In order to get the recommended amount of fiber in your diet, you should be including whole-fiber foods are often as possible. 

But be sure to start off slow!  Don’t overload your plate with a giant serving of beans, because you will pay the price in gas and bloating.

You should focus on changing your diet slowly over a couple of weeks.  Also, and this is important, make sure you’re taking in plenty of fluids.

Due to both the satiating and filling effects of fiber, it’s may be great for weight loss and for maintaining a healthy body weight.

Since it basically has no calories (because it’s indigestible), fiber can help make you feel full without adding extra energy you don’t need.

It may also stabilzie your blood sugar levels during a meal (by slowing the absorption of carbohydrate sugars in your diet), which keeps you from having those crazy highs and lows that could lead to hunger even though you just recently ate.

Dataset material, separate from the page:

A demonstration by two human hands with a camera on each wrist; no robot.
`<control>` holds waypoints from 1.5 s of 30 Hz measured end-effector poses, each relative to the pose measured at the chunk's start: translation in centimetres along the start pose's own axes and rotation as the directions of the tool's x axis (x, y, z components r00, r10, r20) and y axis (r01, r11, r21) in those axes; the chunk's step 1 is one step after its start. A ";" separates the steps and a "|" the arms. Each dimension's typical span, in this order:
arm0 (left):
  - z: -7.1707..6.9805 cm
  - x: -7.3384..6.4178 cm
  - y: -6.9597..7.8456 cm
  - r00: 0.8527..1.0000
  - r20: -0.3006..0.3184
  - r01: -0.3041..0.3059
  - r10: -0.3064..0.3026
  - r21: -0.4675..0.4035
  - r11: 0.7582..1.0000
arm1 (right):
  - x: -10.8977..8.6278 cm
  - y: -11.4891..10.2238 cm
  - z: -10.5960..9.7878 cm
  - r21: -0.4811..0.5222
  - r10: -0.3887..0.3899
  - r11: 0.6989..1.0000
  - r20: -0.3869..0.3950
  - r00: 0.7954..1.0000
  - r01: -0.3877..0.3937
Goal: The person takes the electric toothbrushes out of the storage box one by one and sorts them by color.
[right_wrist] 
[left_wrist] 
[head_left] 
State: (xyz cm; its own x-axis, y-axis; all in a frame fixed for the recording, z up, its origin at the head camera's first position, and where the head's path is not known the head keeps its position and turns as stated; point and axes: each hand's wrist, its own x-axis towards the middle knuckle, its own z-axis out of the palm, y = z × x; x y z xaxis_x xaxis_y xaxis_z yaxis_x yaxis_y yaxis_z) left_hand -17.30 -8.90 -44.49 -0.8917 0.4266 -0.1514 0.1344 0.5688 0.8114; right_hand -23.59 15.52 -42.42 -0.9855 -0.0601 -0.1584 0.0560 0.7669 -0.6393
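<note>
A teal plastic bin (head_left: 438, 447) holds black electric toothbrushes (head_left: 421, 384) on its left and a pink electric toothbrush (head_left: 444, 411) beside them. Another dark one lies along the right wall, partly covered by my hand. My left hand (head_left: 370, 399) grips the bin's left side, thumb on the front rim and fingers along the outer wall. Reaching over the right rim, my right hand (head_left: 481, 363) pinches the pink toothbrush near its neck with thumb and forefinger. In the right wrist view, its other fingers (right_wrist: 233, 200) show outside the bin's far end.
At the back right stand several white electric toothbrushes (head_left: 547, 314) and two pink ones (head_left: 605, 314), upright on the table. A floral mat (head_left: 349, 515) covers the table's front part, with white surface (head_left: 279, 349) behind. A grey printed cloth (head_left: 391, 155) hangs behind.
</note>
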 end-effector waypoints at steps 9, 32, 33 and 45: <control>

Also, even more importantly, fiber when combined with protein can greatly assist in weight loss efforts and improve overall health as described in the following research investigation:  

•  One study that took 89 overweight woman and gave them a high fiber and high protein diet for 10 weeks.  The control group had a diet comprised of carbohydrates and low in fat.  The results: The women who ate the high fiber, high protein diet lost more body weight, more total fat, and more bellt fat compared to the high carbohydrate diet.  Plus, total and LDL cholesterol numbers were significantly lower as well (Morenga, LT et al, 2010).

And, to make fiber even more attractive, a very recent study by National Cancer Institute researchers found that there was a lower risk of dying from cancer in men and women who consumed a high fiber diet – men who ate at least 30 grams of fiber per day and women who had at least 25 grams had a 22% lower risk of dying from cancer than those who ate only 12 and 10 grams respectively (Park Y et al, 2011).

Overall, fiber found in foods is one of your best weight-loss allies along with high protein foods and plenty of unprocessed foods and beverages. Plus, it may also reduce your risk of dying from cancer.

To help you get enough fiber in your diet, choose foods that are rich in fiber like beans, fruit and vegetables, and look for new functional foods on the market (a food that provides health benefits beyond basic nutrition) that have added specialty fibers and even more filling power.